▸ **Your objective**
Copy all records verbatim, images excluded.

┌─ Given data

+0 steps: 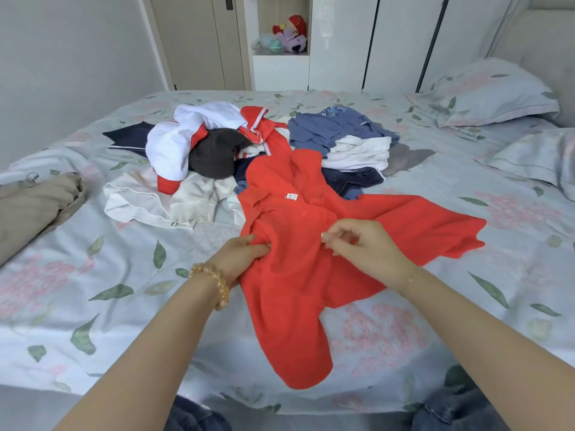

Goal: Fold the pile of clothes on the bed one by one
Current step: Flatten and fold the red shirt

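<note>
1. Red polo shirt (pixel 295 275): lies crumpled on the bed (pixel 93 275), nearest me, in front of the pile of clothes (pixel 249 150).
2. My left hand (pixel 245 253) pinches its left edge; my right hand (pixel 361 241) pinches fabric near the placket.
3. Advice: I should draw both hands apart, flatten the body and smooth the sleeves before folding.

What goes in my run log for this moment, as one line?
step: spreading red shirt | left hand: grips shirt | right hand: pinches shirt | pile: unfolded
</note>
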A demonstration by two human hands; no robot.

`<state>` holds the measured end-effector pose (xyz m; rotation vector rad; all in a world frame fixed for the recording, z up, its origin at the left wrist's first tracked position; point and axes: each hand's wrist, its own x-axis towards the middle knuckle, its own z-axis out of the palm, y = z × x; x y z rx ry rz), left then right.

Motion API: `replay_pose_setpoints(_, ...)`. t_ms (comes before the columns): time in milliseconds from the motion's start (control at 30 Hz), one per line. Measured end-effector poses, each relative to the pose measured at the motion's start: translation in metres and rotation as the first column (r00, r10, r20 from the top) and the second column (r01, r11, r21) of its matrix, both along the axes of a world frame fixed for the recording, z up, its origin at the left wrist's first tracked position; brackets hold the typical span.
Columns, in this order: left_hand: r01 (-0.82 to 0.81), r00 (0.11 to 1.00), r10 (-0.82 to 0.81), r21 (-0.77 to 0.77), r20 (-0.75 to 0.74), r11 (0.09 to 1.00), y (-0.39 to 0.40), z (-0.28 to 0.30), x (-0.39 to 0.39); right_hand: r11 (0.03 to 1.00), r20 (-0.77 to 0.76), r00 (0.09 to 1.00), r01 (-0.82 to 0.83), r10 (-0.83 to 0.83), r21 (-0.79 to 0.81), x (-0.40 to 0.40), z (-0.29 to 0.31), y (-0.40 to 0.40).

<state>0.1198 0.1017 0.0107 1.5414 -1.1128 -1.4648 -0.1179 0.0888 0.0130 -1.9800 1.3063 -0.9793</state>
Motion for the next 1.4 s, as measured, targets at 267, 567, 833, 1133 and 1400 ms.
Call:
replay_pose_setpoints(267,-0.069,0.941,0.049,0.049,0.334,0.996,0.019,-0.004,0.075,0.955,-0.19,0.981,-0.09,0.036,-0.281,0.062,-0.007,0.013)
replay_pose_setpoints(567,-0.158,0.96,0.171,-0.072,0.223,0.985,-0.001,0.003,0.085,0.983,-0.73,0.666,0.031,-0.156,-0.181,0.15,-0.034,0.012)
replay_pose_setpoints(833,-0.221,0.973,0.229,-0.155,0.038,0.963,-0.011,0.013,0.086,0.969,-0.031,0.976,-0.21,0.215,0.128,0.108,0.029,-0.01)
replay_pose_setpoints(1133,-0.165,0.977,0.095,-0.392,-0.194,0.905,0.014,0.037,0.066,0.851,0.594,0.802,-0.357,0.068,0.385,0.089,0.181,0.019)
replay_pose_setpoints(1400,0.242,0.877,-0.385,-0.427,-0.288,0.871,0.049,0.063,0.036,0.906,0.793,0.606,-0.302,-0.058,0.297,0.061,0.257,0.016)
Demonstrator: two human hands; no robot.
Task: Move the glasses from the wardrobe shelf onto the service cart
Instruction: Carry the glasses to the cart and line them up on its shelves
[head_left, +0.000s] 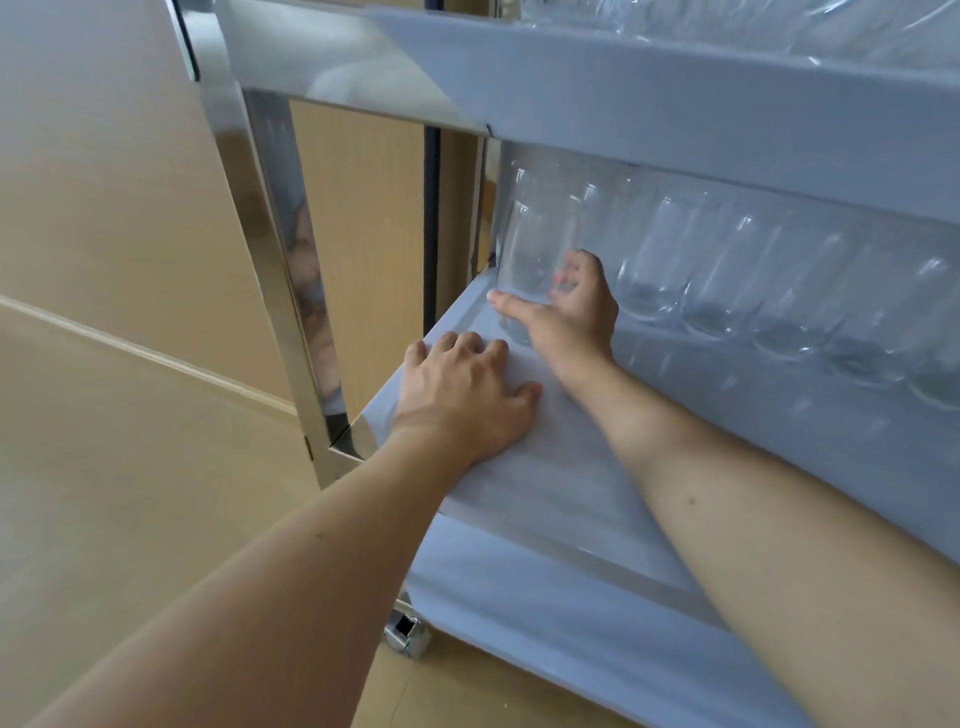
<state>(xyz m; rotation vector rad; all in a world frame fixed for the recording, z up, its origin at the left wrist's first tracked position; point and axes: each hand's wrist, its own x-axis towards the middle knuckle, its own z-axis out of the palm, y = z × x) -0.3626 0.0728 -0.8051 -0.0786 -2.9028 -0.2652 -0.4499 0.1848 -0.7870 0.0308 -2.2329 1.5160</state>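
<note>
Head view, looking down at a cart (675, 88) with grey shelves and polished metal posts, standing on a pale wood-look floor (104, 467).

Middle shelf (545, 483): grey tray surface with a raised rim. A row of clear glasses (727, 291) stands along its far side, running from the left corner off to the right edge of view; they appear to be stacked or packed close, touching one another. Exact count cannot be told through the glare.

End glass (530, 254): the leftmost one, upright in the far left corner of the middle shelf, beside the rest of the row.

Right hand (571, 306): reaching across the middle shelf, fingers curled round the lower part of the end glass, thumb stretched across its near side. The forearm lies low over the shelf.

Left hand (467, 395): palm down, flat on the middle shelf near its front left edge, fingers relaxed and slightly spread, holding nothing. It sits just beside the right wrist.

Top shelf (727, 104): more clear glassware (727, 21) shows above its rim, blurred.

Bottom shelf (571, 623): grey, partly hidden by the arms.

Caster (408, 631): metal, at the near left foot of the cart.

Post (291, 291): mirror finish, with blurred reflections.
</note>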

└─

▸ **Result**
+0 steps: 

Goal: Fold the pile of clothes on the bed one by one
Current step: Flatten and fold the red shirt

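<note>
1. Red polo shirt (pixel 295 275): lies crumpled on the bed (pixel 93 275), nearest me, in front of the pile of clothes (pixel 249 150).
2. My left hand (pixel 245 253) pinches its left edge; my right hand (pixel 361 241) pinches fabric near the placket.
3. Advice: I should draw both hands apart, flatten the body and smooth the sleeves before folding.

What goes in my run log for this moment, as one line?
step: spreading red shirt | left hand: grips shirt | right hand: pinches shirt | pile: unfolded
</note>
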A demonstration by two human hands; no robot.

`<state>` holds the measured end-effector pose (xyz m; rotation vector rad; all in a world frame fixed for the recording, z up, its origin at the left wrist's first tracked position; point and axes: each hand's wrist, its own x-axis towards the middle knuckle, its own z-axis out of the palm, y = z × x; x y z rx ry rz), left then right.

Motion API: `replay_pose_setpoints(_, ...)`. t_ms (comes before the columns): time in milliseconds from the motion's start (control at 30 Hz), one per line. Measured end-effector poses, each relative to the pose measured at the motion's start: translation in metres and rotation as the first column (r00, r10, r20 from the top) and the second column (r01, r11, r21) of its matrix, both along the axes of a world frame fixed for the recording, z up, its origin at the left wrist's first tracked position; brackets hold the typical span.
Columns, in this order: left_hand: r01 (-0.82 to 0.81), r00 (0.11 to 1.00), r10 (-0.82 to 0.81), r21 (-0.77 to 0.77), r20 (-0.75 to 0.74), r11 (0.09 to 1.00), y (-0.39 to 0.40), z (-0.28 to 0.30), x (-0.39 to 0.39); right_hand: r11 (0.03 to 1.00), r20 (-0.77 to 0.76), r00 (0.09 to 1.00), r01 (-0.82 to 0.83), r10 (-0.83 to 0.83), r21 (-0.79 to 0.81), x (-0.40 to 0.40), z (-0.29 to 0.31), y (-0.40 to 0.40).

<state>0.1198 0.1017 0.0107 1.5414 -1.1128 -1.4648 -0.1179 0.0888 0.0130 -1.9800 1.3063 -0.9793</state>
Motion for the next 1.4 s, as measured, targets at 267, 567, 833, 1133 and 1400 ms.
Call:
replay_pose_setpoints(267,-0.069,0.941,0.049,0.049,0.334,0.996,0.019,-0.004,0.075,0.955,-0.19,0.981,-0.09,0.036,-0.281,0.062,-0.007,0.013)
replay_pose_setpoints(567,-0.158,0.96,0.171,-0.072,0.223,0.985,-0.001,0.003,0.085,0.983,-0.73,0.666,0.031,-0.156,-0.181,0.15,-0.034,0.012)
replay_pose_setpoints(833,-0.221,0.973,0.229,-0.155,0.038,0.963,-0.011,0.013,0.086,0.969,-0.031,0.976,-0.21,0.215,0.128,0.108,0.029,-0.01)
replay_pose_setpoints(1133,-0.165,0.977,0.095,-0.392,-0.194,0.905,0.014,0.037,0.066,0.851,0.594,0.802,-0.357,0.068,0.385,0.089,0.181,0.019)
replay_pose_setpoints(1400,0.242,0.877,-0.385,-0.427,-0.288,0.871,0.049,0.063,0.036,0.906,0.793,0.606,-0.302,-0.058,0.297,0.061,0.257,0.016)
Demonstrator: two human hands; no robot.
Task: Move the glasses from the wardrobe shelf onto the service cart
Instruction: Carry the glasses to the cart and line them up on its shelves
[head_left, +0.000s] 
<state>(xyz m; rotation vector rad; all in a world frame fixed for the recording, z up, its origin at the left wrist's first tracked position; point and axes: each hand's wrist, its own x-axis towards the middle knuckle, its own z-axis out of the palm, y = z × x) -0.3626 0.0728 -0.8051 -0.0786 -2.9028 -0.2652 -0.4499 0.1848 -0.7870 0.0308 -2.2329 1.5160</state>
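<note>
Head view, looking down at a cart (675, 88) with grey shelves and polished metal posts, standing on a pale wood-look floor (104, 467).

Middle shelf (545, 483): grey tray surface with a raised rim. A row of clear glasses (727, 291) stands along its far side, running from the left corner off to the right edge of view; they appear to be stacked or packed close, touching one another. Exact count cannot be told through the glare.

End glass (530, 254): the leftmost one, upright in the far left corner of the middle shelf, beside the rest of the row.

Right hand (571, 306): reaching across the middle shelf, fingers curled round the lower part of the end glass, thumb stretched across its near side. The forearm lies low over the shelf.

Left hand (467, 395): palm down, flat on the middle shelf near its front left edge, fingers relaxed and slightly spread, holding nothing. It sits just beside the right wrist.

Top shelf (727, 104): more clear glassware (727, 21) shows above its rim, blurred.

Bottom shelf (571, 623): grey, partly hidden by the arms.

Caster (408, 631): metal, at the near left foot of the cart.

Post (291, 291): mirror finish, with blurred reflections.
</note>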

This answer is complete as it stands.